### DIRECTIONS FOR THIS TASK
Transcribe only the lines in the data below falling between the line with "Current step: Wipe" and the line with "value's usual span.", including those two lines, and leave out any picture.

##### INPUT RECORDS #####

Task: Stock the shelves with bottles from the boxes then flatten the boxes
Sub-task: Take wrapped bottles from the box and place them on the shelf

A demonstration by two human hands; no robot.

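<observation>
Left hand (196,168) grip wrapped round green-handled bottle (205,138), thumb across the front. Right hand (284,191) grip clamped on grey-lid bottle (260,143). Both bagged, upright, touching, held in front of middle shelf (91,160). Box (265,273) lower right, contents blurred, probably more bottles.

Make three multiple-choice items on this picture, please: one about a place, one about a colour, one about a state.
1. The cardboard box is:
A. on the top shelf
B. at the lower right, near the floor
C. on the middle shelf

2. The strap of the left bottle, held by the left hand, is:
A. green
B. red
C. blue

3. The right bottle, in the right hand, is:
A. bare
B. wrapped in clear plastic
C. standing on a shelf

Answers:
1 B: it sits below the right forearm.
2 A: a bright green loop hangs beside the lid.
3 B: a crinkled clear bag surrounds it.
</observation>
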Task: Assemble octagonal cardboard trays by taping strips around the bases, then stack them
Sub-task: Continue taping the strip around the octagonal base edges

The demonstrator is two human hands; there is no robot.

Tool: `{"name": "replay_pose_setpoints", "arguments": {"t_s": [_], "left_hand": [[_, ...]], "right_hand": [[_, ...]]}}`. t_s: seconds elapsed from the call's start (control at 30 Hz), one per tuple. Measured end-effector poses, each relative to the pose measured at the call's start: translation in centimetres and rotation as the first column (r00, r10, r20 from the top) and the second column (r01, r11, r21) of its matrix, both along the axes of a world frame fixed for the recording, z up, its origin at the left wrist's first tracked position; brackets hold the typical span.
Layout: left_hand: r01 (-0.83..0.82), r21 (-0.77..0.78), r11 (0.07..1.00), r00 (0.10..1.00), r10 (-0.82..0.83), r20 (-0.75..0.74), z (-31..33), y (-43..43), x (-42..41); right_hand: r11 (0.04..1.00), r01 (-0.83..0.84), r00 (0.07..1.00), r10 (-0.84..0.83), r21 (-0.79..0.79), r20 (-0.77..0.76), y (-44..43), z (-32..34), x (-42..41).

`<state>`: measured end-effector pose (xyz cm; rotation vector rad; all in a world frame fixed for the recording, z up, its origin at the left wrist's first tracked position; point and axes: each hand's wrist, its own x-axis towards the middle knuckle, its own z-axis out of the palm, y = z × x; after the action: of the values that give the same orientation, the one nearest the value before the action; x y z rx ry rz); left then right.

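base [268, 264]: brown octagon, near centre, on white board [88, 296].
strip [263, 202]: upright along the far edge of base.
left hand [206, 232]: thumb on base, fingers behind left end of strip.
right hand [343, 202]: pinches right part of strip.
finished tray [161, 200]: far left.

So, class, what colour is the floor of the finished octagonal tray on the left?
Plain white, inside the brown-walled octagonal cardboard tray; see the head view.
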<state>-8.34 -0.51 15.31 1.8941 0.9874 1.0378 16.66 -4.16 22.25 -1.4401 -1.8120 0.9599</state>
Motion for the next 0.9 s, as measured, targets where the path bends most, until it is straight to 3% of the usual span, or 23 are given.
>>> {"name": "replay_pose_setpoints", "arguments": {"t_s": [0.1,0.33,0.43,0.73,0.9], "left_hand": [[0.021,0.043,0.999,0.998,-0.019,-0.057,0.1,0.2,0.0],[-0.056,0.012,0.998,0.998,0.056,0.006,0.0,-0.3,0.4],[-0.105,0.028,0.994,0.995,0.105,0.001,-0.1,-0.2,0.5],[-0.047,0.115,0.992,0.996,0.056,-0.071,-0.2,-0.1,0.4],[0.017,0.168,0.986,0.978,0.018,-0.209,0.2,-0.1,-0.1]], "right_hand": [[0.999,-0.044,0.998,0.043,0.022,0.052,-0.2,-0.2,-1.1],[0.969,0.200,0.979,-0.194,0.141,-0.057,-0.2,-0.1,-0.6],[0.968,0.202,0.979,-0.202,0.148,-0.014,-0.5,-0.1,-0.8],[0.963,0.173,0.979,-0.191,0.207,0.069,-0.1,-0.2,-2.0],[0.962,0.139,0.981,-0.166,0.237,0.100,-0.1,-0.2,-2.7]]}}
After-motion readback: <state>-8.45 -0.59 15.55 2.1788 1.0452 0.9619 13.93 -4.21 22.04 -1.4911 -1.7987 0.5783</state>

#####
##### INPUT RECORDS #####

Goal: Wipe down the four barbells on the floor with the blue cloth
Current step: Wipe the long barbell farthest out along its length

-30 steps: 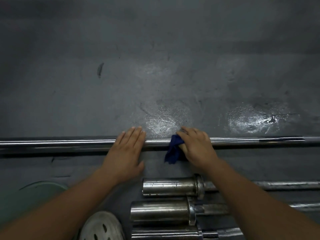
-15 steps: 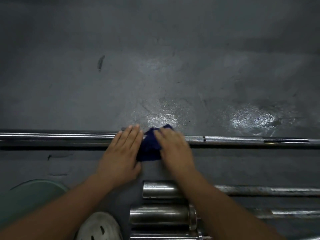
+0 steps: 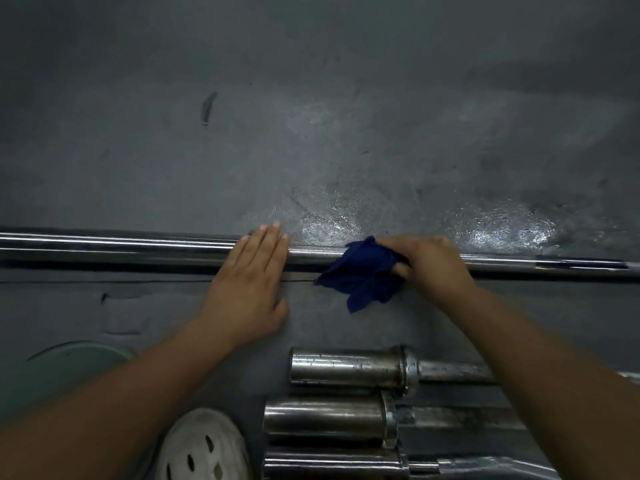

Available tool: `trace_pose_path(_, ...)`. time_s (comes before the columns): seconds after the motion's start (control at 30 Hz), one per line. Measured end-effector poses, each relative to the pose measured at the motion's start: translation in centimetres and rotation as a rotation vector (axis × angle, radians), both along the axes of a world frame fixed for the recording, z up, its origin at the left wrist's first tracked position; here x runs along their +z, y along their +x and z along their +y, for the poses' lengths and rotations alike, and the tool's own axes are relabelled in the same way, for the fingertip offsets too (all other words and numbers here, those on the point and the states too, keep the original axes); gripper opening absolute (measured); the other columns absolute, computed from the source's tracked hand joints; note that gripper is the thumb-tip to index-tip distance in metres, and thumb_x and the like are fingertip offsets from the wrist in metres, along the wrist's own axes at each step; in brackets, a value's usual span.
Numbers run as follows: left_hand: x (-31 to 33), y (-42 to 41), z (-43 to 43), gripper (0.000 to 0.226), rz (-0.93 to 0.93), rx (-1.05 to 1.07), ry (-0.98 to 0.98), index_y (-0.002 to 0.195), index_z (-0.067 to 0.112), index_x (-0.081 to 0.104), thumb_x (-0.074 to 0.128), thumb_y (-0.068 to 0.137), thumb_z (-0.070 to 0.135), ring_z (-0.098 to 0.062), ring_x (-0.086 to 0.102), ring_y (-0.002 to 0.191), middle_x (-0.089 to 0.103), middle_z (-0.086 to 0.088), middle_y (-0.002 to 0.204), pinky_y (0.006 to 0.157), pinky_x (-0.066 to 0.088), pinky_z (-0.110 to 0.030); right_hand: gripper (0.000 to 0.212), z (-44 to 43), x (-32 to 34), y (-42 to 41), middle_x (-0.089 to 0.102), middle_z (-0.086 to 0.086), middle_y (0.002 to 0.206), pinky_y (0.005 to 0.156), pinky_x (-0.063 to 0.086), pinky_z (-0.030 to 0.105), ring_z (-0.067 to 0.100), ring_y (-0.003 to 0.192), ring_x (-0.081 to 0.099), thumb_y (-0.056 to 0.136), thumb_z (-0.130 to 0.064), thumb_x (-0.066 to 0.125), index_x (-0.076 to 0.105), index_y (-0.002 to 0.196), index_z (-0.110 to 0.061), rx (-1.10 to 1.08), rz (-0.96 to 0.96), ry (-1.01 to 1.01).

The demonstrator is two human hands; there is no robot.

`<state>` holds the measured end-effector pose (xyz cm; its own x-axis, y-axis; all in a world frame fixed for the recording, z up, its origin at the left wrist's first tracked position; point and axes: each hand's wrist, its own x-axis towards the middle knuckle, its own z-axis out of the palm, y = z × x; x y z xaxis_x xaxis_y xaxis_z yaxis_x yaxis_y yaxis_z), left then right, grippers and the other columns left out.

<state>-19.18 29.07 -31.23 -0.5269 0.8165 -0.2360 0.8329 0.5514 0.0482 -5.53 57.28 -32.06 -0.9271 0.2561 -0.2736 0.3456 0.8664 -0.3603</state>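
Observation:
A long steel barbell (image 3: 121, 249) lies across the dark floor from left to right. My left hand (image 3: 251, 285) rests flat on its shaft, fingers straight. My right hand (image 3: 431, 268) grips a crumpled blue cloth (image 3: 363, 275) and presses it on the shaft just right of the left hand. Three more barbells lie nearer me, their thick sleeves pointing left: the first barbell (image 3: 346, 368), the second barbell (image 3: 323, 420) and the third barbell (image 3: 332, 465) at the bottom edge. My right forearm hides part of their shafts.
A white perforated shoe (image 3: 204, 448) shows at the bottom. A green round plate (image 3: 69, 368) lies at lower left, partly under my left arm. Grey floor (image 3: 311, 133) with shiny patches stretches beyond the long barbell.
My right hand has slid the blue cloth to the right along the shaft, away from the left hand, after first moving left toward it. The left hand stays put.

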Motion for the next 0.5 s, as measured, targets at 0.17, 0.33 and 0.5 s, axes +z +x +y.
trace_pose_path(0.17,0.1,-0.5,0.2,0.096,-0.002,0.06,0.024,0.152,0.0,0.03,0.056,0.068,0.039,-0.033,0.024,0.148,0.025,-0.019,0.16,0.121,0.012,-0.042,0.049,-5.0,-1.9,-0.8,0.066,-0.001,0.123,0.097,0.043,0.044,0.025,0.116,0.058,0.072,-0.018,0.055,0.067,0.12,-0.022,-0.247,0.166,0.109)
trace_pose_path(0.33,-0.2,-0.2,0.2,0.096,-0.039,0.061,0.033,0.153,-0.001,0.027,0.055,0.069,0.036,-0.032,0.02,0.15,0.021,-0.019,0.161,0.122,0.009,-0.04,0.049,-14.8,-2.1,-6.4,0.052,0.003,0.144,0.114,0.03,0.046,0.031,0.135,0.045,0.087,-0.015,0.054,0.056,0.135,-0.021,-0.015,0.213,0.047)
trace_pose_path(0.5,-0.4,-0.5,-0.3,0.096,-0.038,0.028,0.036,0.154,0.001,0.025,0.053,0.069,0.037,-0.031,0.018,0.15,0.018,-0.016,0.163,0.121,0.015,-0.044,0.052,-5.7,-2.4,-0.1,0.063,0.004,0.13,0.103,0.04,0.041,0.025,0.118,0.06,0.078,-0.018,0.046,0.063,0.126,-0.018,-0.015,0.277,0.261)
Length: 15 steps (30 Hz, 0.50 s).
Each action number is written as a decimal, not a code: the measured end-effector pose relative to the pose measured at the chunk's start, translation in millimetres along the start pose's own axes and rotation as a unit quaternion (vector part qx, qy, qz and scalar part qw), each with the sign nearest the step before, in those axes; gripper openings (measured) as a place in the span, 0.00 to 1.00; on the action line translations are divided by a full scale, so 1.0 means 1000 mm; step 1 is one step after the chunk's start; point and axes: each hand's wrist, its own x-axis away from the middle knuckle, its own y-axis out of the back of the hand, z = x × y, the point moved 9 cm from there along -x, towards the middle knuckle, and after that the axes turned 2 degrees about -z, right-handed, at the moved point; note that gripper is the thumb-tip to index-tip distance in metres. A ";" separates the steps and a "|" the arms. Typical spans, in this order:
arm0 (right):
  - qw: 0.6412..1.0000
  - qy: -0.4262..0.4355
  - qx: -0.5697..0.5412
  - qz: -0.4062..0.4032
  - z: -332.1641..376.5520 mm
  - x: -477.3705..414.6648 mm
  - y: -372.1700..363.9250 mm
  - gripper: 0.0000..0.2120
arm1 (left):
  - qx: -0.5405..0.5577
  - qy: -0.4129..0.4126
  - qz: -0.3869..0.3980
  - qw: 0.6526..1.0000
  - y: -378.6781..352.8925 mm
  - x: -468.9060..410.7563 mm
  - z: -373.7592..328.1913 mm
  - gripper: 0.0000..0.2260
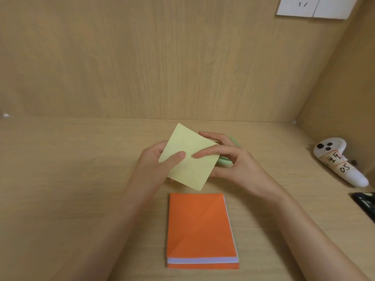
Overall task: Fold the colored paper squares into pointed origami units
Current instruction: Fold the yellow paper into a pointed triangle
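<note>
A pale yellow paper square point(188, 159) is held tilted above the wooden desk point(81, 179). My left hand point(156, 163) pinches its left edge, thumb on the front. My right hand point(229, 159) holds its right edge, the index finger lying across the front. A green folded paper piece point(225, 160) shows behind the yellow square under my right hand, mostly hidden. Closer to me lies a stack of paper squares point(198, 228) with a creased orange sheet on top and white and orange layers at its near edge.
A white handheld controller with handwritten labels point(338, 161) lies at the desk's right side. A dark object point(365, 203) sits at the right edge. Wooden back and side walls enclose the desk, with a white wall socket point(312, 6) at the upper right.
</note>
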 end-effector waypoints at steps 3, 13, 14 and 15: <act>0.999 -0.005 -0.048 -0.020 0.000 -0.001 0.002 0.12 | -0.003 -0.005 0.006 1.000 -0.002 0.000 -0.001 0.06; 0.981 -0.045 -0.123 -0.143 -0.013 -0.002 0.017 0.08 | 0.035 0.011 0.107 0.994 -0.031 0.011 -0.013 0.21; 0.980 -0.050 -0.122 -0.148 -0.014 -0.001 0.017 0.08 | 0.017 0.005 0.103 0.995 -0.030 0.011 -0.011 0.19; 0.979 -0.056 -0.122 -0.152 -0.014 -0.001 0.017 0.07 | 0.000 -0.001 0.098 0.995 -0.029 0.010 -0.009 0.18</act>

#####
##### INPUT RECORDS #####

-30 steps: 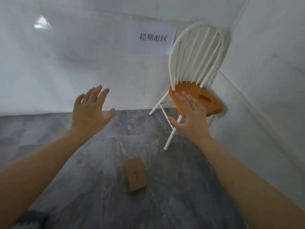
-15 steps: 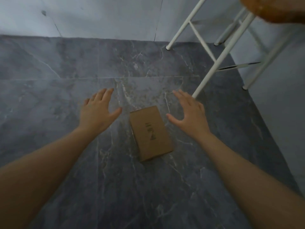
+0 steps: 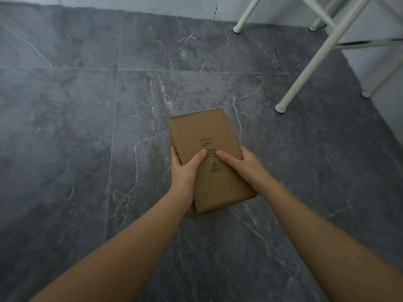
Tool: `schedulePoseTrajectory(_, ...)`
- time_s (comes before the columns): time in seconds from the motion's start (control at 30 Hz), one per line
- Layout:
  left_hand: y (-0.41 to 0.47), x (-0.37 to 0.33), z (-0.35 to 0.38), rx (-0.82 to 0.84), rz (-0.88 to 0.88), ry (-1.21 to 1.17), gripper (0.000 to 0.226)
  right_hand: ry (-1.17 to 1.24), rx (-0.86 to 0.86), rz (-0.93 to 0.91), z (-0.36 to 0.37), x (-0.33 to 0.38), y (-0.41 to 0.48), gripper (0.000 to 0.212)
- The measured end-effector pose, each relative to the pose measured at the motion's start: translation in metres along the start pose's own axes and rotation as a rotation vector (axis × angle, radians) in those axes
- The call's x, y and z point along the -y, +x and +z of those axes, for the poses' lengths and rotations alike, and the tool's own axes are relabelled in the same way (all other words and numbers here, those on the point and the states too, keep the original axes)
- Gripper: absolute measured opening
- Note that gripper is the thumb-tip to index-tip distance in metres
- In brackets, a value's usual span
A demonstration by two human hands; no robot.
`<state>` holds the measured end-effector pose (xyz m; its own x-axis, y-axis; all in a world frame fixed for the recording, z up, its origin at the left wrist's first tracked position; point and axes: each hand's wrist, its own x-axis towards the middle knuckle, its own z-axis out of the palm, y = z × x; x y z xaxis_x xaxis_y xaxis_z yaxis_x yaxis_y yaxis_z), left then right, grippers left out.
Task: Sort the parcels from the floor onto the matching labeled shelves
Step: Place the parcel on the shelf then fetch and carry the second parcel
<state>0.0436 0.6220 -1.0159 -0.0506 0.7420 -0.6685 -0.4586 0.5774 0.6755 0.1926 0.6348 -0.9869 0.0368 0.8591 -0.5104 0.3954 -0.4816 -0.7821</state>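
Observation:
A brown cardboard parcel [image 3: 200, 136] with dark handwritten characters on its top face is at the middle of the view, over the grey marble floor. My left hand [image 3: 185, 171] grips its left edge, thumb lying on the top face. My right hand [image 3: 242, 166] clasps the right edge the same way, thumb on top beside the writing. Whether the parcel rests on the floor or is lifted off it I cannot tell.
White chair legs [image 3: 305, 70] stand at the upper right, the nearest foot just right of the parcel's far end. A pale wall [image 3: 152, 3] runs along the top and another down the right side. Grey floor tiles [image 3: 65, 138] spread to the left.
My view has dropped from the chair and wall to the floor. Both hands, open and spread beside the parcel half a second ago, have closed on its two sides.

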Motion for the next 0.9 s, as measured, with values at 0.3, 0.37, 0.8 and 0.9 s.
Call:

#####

### EXPECTED OUTPUT
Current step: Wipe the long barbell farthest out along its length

-30 steps: 
-15 steps: 
+0 steps: 

Available tool: `trace_pose_path(_, ...)`. time_s (comes before the columns): seconds after the motion's start (control at 30 Hz), one per line. Measured end-effector poses, each relative to the pose measured at the motion's start: translation in centimetres and rotation as a rotation vector (axis × angle, radians), both along the axes of a world frame fixed for the recording, z up, its origin at the left wrist's first tracked position; here x runs along their +z, y along their +x and z along their +y, for the poses' lengths and rotations alike, and the tool's own axes are relabelled in the same way, for the fingertip offsets too (all other words and numbers here, those on the point and the states too, keep the original axes); gripper opening absolute (measured); the other columns absolute, computed from the source's tracked hand joints; note that gripper is the thumb-tip to index-tip distance in metres, and thumb_x and the like are fingertip offsets from the wrist in metres, along the wrist's own axes at each step; in brackets, a value's usual span.

There's no more to this exercise.